**What needs to be done:** The whole listing below must be printed again exactly, images excluded.
======== The data ========
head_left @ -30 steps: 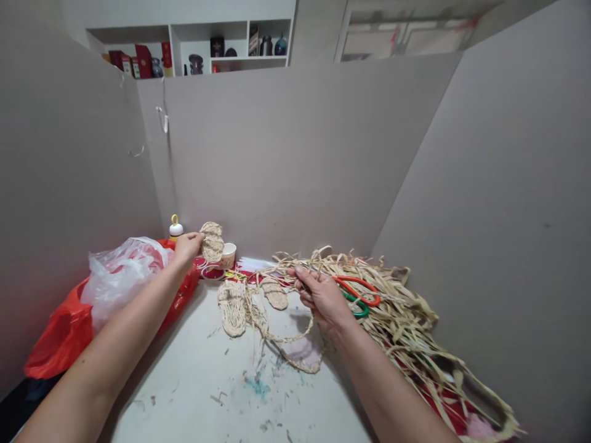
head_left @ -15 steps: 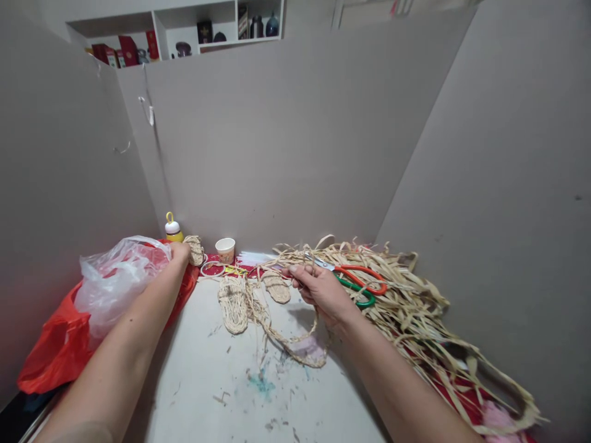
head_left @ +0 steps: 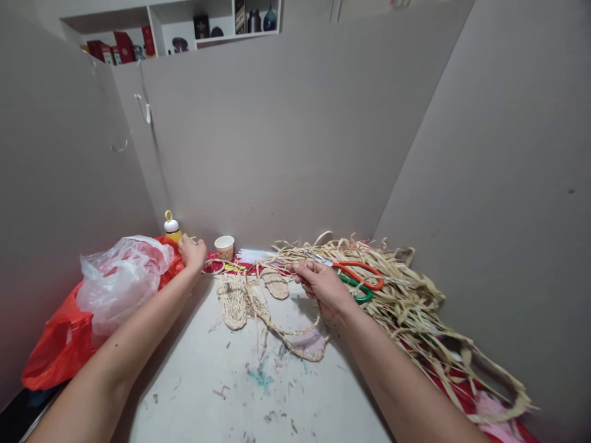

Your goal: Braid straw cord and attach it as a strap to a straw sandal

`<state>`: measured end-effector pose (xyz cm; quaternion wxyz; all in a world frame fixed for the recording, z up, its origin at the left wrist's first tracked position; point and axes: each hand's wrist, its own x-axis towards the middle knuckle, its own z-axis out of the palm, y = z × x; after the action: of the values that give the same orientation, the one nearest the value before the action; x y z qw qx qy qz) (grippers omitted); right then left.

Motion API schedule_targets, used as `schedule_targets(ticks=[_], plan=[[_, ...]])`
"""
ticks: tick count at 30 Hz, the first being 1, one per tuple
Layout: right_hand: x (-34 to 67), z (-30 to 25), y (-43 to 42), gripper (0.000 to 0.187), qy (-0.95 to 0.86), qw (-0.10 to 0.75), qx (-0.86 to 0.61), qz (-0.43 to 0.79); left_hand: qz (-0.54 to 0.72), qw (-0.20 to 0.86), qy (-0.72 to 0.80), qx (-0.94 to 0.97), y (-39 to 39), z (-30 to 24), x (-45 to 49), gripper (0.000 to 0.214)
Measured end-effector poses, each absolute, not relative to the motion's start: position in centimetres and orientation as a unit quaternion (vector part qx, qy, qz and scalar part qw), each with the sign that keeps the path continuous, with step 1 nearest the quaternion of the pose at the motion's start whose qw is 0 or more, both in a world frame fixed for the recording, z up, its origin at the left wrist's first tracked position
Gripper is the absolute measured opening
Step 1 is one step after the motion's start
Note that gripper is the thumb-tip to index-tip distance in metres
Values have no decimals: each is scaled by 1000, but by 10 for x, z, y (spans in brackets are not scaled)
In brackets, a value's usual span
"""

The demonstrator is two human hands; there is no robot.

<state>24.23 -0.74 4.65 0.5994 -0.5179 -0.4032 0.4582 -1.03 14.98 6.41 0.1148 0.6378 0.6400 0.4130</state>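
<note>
My left hand (head_left: 191,252) reaches to the back left, fingers curled down beside the red bag (head_left: 55,347) and the yellow bottle (head_left: 172,226); what it grips is hidden. My right hand (head_left: 321,284) is closed in a pinch on a braided straw cord (head_left: 295,337) that loops down over the table. Two small woven straw sandals (head_left: 232,300) (head_left: 276,284) lie between my hands. Scissors with orange and green handles (head_left: 360,282) rest on the straw pile (head_left: 410,311), just right of my right hand.
A clear plastic bag (head_left: 120,277) sits on the red bag at the left. A paper cup (head_left: 225,247) and a ring (head_left: 213,266) stand by the back wall. Grey partition walls close in three sides. The white table (head_left: 221,394) carries stains and straw bits.
My left hand carried a small woven sandal down and leftward to the red bag; the sandal no longer shows. My right hand stayed on the cord.
</note>
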Motion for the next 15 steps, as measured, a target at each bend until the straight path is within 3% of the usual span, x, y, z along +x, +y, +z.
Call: schedule_targets(ticks=[7,11,15], plan=[[244,41,-5,35,-412,594,-523,451,258,179,450,836,105,40,71,39],[243,42,-5,35,-419,591,-527,445,162,192,434,865,104,29,105,32],[244,44,-6,34,-424,589,-529,440,143,193,444,863,109,26,115,31]])
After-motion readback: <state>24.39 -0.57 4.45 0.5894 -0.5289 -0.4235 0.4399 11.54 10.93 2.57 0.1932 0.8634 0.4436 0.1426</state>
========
**Solution to this problem:**
head_left @ -30 steps: 
head_left @ -15 steps: 
head_left @ +0 steps: 

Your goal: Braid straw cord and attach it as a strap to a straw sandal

`<state>`: measured end-effector pose (xyz cm; quaternion wxyz; all in a world frame fixed for the recording, z up, its origin at the left wrist's first tracked position; point and axes: each hand's wrist, its own x-axis towards the middle knuckle, its own z-axis out of the palm, y = z × x; after the action: of the values that give the same orientation, the one nearest the value before the action; x y z qw qx qy qz) (grippers omitted); right then left.

Motion API schedule_targets, used as `schedule_targets(ticks=[_], plan=[[_, ...]])`
"""
ticks: tick count at 30 Hz, the first being 1, one per tuple
Layout: right_hand: x (-34 to 67), z (-30 to 25), y (-43 to 42), gripper (0.000 to 0.187), qy (-0.95 to 0.86), qw (-0.10 to 0.75), qx (-0.86 to 0.61), qz (-0.43 to 0.79); left_hand: qz (-0.54 to 0.72), qw (-0.20 to 0.86), qy (-0.72 to 0.80), qx (-0.94 to 0.97), y (-39 to 39), z (-30 to 24), x (-45 to 49), gripper (0.000 to 0.214)
Measured end-effector poses, each absolute, not relative to the motion's start: position in centimetres and orientation as a unit quaternion (vector part qx, qy, qz and scalar part qw), each with the sign that keeps the path continuous, with step 1 nearest the quaternion of the pose at the motion's start whose qw is 0 or more, both in a world frame fixed for the recording, z up, its origin at the left wrist's first tracked position
Gripper is the absolute measured opening
Step 1 is one step after the motion's start
Note that gripper is the thumb-tip to index-tip distance in metres
Values have no decimals: each is scaled by 1000, but by 10 for x, z, y (spans in brackets are not scaled)
In brackets, a value's usual span
"""

The demonstrator is two human hands; there is no robot.

<state>24.23 -0.74 4.65 0.5994 -0.5179 -0.4032 0.4582 -1.03 14.98 6.41 0.1148 0.6378 0.6400 0.4130</state>
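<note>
My left hand (head_left: 191,252) reaches to the back left, fingers curled down beside the red bag (head_left: 55,347) and the yellow bottle (head_left: 172,226); what it grips is hidden. My right hand (head_left: 321,284) is closed in a pinch on a braided straw cord (head_left: 295,337) that loops down over the table. Two small woven straw sandals (head_left: 232,300) (head_left: 276,284) lie between my hands. Scissors with orange and green handles (head_left: 360,282) rest on the straw pile (head_left: 410,311), just right of my right hand.
A clear plastic bag (head_left: 120,277) sits on the red bag at the left. A paper cup (head_left: 225,247) and a ring (head_left: 213,266) stand by the back wall. Grey partition walls close in three sides. The white table (head_left: 221,394) carries stains and straw bits.
My left hand carried a small woven sandal down and leftward to the red bag; the sandal no longer shows. My right hand stayed on the cord.
</note>
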Motion for the next 15 steps, as measured, a target at each bend until the straight path is within 3% of the usual span, x, y, z along +x, +y, +z.
Call: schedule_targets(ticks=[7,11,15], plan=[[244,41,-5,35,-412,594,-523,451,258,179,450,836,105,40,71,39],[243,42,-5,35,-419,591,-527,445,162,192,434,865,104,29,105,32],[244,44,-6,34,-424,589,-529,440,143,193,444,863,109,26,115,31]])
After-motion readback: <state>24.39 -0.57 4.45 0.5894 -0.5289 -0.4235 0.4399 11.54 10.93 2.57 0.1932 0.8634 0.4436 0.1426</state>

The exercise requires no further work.